Stored entries:
___

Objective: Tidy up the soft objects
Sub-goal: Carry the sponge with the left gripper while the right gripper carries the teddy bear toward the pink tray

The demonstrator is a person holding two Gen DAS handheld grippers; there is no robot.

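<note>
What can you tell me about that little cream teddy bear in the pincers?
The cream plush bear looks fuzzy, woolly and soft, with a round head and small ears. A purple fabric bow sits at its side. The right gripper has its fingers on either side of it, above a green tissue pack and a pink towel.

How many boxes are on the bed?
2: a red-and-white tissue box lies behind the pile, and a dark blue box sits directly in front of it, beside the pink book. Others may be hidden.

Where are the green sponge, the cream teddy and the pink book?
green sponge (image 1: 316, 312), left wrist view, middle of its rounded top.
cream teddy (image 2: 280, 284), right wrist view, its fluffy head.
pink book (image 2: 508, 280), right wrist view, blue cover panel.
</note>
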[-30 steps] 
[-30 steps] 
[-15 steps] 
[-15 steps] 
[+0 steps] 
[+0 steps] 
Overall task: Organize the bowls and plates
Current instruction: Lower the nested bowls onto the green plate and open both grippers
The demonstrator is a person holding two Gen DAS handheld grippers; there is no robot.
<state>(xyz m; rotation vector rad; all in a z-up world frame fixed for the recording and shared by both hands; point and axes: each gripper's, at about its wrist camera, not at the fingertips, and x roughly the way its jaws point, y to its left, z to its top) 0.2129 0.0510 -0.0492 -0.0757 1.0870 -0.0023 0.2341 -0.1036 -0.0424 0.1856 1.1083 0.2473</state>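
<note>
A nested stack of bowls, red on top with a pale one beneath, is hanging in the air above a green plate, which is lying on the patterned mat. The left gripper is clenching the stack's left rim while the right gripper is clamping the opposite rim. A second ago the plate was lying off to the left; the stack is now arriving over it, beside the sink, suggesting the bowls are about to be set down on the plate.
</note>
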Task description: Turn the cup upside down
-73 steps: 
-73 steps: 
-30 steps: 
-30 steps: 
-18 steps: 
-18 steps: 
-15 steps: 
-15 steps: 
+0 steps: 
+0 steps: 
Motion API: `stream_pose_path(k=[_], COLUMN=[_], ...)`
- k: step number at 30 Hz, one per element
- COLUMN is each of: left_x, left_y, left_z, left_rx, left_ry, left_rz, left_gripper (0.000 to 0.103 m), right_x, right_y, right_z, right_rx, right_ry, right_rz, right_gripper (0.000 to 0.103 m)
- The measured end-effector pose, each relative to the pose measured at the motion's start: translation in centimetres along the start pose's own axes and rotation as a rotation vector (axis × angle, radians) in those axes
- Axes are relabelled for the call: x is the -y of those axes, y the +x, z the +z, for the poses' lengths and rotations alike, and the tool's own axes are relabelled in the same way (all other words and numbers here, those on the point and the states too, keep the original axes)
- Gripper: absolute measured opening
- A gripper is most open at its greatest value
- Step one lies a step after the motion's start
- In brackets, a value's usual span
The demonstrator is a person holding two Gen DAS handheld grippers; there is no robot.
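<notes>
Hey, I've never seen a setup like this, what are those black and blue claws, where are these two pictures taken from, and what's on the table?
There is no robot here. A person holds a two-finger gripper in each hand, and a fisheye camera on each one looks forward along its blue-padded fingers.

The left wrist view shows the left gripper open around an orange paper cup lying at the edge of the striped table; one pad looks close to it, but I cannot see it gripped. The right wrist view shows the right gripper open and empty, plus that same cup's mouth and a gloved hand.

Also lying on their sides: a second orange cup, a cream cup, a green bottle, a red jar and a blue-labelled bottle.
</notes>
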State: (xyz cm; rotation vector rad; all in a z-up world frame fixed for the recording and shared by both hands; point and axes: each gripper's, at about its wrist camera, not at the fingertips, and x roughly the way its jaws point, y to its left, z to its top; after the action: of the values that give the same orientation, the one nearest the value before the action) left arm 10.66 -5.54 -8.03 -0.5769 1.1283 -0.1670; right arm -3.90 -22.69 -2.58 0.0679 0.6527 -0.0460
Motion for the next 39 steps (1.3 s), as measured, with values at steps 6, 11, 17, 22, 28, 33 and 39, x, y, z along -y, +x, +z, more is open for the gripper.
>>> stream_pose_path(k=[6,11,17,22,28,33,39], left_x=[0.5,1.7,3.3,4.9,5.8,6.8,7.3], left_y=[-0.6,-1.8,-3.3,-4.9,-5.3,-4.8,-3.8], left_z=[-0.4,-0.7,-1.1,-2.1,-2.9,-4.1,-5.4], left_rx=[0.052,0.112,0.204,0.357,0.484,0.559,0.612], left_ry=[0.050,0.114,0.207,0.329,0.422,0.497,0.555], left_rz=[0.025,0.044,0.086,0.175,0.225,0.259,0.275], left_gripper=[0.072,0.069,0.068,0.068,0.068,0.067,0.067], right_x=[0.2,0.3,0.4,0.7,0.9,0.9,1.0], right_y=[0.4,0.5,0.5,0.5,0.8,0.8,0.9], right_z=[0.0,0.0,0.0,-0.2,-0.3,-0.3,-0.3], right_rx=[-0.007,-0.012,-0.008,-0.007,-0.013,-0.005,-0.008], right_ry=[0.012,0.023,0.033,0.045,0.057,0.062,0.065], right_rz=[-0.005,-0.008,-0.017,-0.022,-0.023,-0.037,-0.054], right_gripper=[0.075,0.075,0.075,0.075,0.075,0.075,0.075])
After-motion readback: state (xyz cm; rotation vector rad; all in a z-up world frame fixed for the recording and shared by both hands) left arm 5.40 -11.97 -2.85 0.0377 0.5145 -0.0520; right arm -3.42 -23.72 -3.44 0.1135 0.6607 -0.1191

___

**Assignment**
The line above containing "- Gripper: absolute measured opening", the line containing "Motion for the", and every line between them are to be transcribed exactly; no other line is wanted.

**Output of the task**
- Gripper: absolute measured opening
- A gripper is most open at its greatest value
- Step one lies a step after the motion's start
- In brackets, a value's usual span
The demonstrator is a person holding two Gen DAS handheld grippers; there is no robot.
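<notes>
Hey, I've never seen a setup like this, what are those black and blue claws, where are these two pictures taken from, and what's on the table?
There is no robot here. A person holds a two-finger gripper in each hand, and a fisheye camera on each one looks forward along its blue-padded fingers.

The left wrist view shows the left gripper open around an orange paper cup lying at the edge of the striped table; one pad looks close to it, but I cannot see it gripped. The right wrist view shows the right gripper open and empty, plus that same cup's mouth and a gloved hand.

Also lying on their sides: a second orange cup, a cream cup, a green bottle, a red jar and a blue-labelled bottle.
</notes>
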State: (xyz cm; rotation vector rad; all in a z-up world frame fixed for the recording and shared by both hands; point and axes: each gripper's, at about its wrist camera, not at the fingertips, and x roughly the way its jaws point, y to its left, z to its top; after the action: of the values that give the same orientation, the one nearest the value before the action) left arm 10.66 -5.54 -8.03 -0.5769 1.1283 -0.1670; right arm -3.90 -22.69 -2.58 0.0679 0.6527 -0.0460
Motion for the next 39 steps (1.3 s), as measured, with values at steps 6, 11, 17, 22, 28, 33 and 39, x, y, z along -y, +x, +z, more is open for the gripper.

The full output has already been given.